La norma, ad avviso del giudice a quo, contrasterebbe - come detto - con l'art. 3 della Costituzione, nella parte in cui - attraverso la prevista riduzione autoritativa di canoni maggiorati in misura "eccedente" determinate percentuali - finirebbe, in pratica, con il legittimare aumenti già apportati o concordati, senza contemporaneamente consentire i medesimi aumenti per i canoni rimasti invariati.
Ora, deve, appunto, escludersi la prospettata lesione del precetto dell'eguaglianza, giacché la disposizione impugnata ha, in realtà, operato nei confronti di due distinte categorie di locatori: di quelli, cioè, che non avevano richiesto aumenti prima dell'entrata in vigore della legge (così facendo presumere di ritenere i canoni stessi per loro equi e remunerativi) e di quelli, invece, che avevano apportato maggiorazioni.
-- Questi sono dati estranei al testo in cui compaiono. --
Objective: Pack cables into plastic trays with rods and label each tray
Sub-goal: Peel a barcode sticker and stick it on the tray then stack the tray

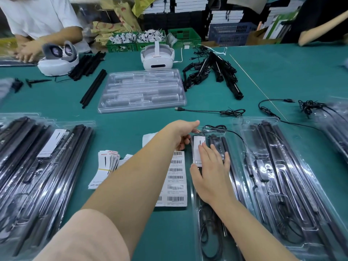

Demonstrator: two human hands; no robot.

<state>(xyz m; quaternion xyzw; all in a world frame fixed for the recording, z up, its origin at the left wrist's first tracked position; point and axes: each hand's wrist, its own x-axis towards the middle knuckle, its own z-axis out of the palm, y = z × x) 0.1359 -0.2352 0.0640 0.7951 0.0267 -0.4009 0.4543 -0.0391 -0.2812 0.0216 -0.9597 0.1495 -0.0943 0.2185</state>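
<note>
A clear plastic tray (214, 213) with black rods and a coiled cable lies lengthwise in front of me. My left hand (183, 131) grips its far left corner, thumb on top. My right hand (211, 169) lies flat on the tray, fingers spread, pressing beside a white instruction card (198, 147) tucked inside. A sheet of barcode labels (176, 180) lies on the green mat just left of the tray, partly under my left arm. A stack of white cards (109, 162) sits further left.
Filled trays are piled at left (37, 166) and at right (282, 176). An empty clear tray (142, 91) stands mid-table, with loose black rods (94, 87), bundled cables (212, 72), a loose USB cable (211, 111) and two white headsets (158, 57). Other people work at the far edge.
</note>
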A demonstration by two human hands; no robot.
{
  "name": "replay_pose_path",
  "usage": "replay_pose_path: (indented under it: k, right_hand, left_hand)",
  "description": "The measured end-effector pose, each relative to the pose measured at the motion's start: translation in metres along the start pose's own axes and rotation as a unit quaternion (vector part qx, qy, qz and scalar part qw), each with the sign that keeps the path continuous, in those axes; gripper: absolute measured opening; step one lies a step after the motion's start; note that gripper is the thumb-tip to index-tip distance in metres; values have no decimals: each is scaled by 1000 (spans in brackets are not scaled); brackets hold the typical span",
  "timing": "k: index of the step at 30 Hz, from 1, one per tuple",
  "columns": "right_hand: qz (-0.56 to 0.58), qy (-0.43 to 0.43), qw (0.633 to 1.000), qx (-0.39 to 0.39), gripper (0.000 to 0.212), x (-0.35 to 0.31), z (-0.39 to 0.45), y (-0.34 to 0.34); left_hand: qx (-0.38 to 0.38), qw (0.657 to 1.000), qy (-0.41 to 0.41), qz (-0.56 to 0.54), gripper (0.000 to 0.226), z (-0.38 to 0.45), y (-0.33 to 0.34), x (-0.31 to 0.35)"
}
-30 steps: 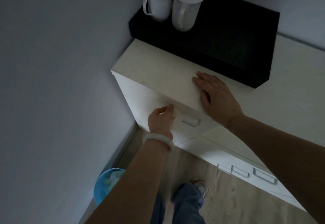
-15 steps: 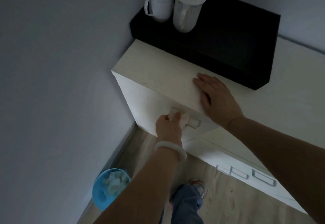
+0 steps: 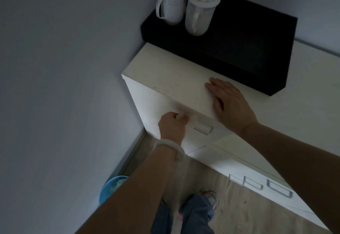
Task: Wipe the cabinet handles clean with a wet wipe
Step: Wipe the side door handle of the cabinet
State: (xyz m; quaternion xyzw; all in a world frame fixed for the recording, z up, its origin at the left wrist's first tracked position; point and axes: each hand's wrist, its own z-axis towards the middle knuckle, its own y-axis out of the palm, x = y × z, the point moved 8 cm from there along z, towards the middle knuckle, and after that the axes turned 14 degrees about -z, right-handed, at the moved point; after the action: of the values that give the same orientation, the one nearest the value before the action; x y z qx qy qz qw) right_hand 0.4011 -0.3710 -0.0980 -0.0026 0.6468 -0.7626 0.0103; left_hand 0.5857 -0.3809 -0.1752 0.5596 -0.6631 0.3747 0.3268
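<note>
1. Wet wipe, thin pale sheet (image 3: 191, 118): barely visible, blurred, bunched in the left hand (image 3: 172, 126) against the pale wood-grain cabinet front (image 3: 156, 108), just left of the rectangular silver handle (image 3: 203, 129).
2. Left fingers curled, pinching the wipe; right hand (image 3: 230, 105) flat, fingers straight, on the cabinet top.
3. Handling, judged: wipe limp, light, damp; grip it folded. Handle rigid, fixed.
4. Surroundings: black box (image 3: 239, 40) carrying two lidded white mugs (image 3: 184, 7); blue bin (image 3: 112, 187) on the floor; further handles (image 3: 279, 190) to the right. Nothing obstructs.

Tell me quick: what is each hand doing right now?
Left hand: fingers curled by the cabinet handle; wipe not clearly visible, cannot tell.
Right hand: open, flat on the cabinet top.
</note>
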Motion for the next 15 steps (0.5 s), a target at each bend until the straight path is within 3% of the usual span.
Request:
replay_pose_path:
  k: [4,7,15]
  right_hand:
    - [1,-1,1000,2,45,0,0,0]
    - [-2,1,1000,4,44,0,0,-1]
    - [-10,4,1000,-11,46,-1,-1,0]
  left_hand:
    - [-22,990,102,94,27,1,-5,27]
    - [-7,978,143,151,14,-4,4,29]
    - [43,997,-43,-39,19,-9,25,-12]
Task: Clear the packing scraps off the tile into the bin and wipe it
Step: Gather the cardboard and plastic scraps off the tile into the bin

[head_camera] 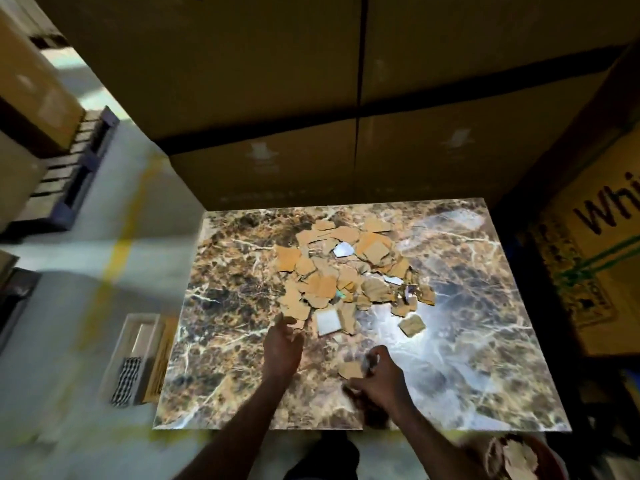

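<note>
The job looks barely begun. A large marbled tile [242,368] lies flat, and a heap of torn cardboard scraps [346,271] with a few pale bits still covers its middle and far part, with one loose square scrap [411,324] just right of the heap's near edge. The left hand [282,348] reaches to the near-left edge of the heap, fingers curled loosely and partly spread at a scrap; whether it has a grip is unclear. The right hand [377,379] sits nearer, closed around a small scrap [350,369] and something pale, though blur hides the detail. At the near-right corner, off the tile, a reddish bin [519,457] already holds a few scraps, so some have probably gone in. Most of the heap remains to be moved, and no wiping cloth can be made out; the wipe is not yet started.
</note>
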The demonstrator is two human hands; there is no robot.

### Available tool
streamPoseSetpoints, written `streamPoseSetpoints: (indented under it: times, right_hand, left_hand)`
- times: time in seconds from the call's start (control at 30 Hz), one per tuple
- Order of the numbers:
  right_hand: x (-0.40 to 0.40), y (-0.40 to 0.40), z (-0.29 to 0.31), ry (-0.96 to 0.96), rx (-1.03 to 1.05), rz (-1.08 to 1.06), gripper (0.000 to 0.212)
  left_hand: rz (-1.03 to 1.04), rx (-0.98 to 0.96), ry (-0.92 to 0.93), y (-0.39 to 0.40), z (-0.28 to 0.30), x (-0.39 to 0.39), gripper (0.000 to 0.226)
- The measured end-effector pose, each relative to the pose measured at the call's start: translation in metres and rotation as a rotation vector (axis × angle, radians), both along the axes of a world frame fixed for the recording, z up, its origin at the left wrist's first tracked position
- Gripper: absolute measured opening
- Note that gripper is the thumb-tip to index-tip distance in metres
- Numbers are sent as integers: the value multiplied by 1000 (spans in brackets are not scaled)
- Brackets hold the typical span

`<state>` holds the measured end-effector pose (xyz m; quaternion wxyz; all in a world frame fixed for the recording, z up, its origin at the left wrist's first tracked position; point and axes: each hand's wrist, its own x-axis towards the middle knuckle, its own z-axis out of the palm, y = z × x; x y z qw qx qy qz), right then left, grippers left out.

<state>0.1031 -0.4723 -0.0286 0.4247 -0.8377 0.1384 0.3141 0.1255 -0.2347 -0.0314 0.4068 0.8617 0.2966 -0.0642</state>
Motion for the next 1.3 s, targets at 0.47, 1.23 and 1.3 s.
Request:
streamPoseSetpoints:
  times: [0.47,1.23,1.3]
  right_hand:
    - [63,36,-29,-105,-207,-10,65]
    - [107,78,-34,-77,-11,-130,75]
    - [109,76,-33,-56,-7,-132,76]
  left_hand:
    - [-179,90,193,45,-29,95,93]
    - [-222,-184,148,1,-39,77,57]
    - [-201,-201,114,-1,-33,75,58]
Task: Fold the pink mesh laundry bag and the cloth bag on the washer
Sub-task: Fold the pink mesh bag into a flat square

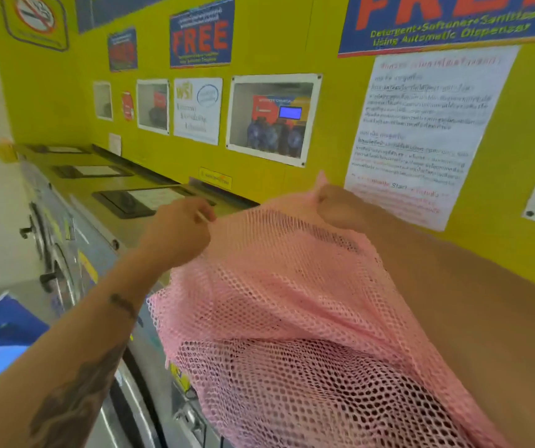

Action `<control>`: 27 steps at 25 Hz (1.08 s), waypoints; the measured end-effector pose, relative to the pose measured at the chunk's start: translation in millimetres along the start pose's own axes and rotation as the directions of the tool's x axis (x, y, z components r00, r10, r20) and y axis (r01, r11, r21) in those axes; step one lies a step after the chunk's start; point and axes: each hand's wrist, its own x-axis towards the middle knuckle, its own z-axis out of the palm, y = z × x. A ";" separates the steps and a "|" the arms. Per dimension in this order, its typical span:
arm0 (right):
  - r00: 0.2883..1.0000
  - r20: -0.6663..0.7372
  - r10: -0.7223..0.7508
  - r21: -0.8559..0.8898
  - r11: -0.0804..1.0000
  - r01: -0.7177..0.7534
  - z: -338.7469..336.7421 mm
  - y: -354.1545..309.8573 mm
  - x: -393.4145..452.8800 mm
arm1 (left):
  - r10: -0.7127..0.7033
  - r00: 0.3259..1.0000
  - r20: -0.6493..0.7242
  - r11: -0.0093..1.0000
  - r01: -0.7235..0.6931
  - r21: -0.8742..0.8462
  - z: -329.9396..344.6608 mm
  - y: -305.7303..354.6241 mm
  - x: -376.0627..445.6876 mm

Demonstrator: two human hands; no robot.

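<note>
Yellow laundromat wall behind, pink mesh laundry bag (pixel 292 302) hangs over the washer (pixel 150 185) top, left hand (pixel 179 234) and right hand (pixel 340 205) each pinching a top corner: keep corners level and taut, lay it flat before folding.

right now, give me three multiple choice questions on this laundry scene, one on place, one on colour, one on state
1. Where is the mesh bag?
A. held up over the washers
B. on the floor
C. inside a drum

2. What colour is the wall?
A. white
B. yellow
C. green

3. How is the left hand?
A. open and flat
B. hanging free
C. pinching the bag's top edge

Answers: 1 A, both hands lift it above the washer top. 2 B, yellow shows behind every poster. 3 C, its fingers close on the mesh; the right hand grips the other corner.
</note>
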 end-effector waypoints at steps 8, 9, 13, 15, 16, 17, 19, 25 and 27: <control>0.958 0.287 0.023 -0.317 0.946 0.073 -17.4 11.5 -43.1 | 0.397 0.914 0.086 0.907 -0.405 0.113 27.1 22.0 -39.3; 0.947 0.321 0.014 -0.364 0.925 0.110 -26.0 11.9 -58.3 | 0.453 0.887 0.087 0.889 -0.457 0.034 25.9 35.7 -48.5; 0.911 0.407 0.072 -0.436 0.891 0.124 -68.6 20.8 -139.4 | 0.602 0.772 0.204 0.796 -0.558 -0.235 27.4 85.0 -99.4; 0.881 0.454 0.129 -0.423 0.902 0.086 -86.3 27.7 -185.6 | 0.621 0.713 0.325 0.783 -0.548 -0.293 32.6 103.5 -122.2; 0.864 0.482 0.149 -0.411 0.909 0.073 -92.7 32.2 -207.4 | 0.615 0.684 0.393 0.789 -0.538 -0.297 37.0 111.7 -130.6; 0.849 0.502 0.165 -0.398 0.916 0.057 -98.2 37.5 -229.2 | 0.603 0.655 0.455 0.796 -0.536 -0.282 43.0 120.4 -138.2; 0.813 0.542 0.213 -0.383 0.924 0.013 -103.0 45.8 -266.0 | 0.576 0.612 0.542 0.802 -0.550 -0.233 56.3 134.2 -148.4; 0.838 0.503 0.211 -0.379 0.925 -0.005 -72.1 79.2 -322.8 | 0.542 0.631 0.555 0.794 -0.601 -0.092 83.1 159.3 -162.9; 0.904 0.409 0.122 -0.284 0.959 -0.001 -67.2 91.0 -325.8 | 0.528 0.661 0.533 0.798 -0.601 -0.046 85.2 164.2 -168.4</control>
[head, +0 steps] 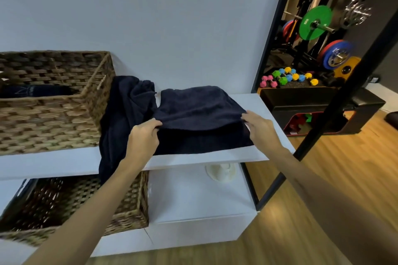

La prevista riduzione del canone non poteva, ovviamente, rivolgersi che alla seconda delle due indicate categorie; e razionalmente essa é stata contenuta in limiti percentuali.
PER QUESTI MOTIVI
LA CORTE COSTITUZIONALE
dichiara non fondata la questione di legittimità costituzionale: degli artt. 1 e 3 della legge 6 novembre 1963, n. 1444, (norme relative ad immobili urbani ad uso di abitazione), nonché delle successive norme di proroga della detta legge (e precisamente: art. 1 della legge 1 ottobre 1965, n. 1110; articolo 3 della legge 17 dicembre 1965, n. 1395; art. 1 della legge 27 giugno 1966, n. 453; art. 1 della legge 23 dicembre 1966, n. 1123; art. 2 del d.l. 27 giugno 1967, n. 460, convertito in legge 28 luglio 1967, n. 628; art. 1 bis del d.l. 22 dicembre 1968, n. 1240, convertito in legge 12 febbraio 1969, n. 4; art. 2 della legge 26 novembre 1969, n. 833; art. 56 del d.l. 26 ottobre 1970, n. 745, convertito in legge 18 dicembre 1970, n. 1034; art. 1, quarto comma, d.l. 24 luglio 1973, n. 426, convertito in legge 4 agosto 1973, n. 495; art. 1, quarto comma, legge 22 dicembre 1973, n. 841; art. 1 della legge 12 agosto 1974, n. 351) sollevata, con le ordinanze in epigrafe indicate - in riferimento all'art. 42, secondo comma, della Costituzione;
dichiara altresì non fondata la questione di legittimità costituzionale dell'art. 1, comma secondo, della legge 6 novembre 1963, n. 1444, sollevata nelle stesse ordinanze, con riferimento all'art. 3 della Costituzione.
Così deciso in Roma, nella sede della Corte costituzionale, Palazzo della Consulta, il 14 gennaio 1976.
Luigi OGGIONI - Angelo DE MARCO - Ercole ROCCHETTI - Enzo CAPALOZZA - Vincenzo Michele TRIMARCHI - Nicola REALE - Paolo ROSSI - Leonetto AMADEI - Giulio GIONFRIDA - Edoardo VOLTERRA - Guido ASTUTI - Michele ROSSANO - Antonino DE STEFANO.
Arduino SALUSTRI - Cancelliere
Depositata in cancelleria il 15 gennaio 1976.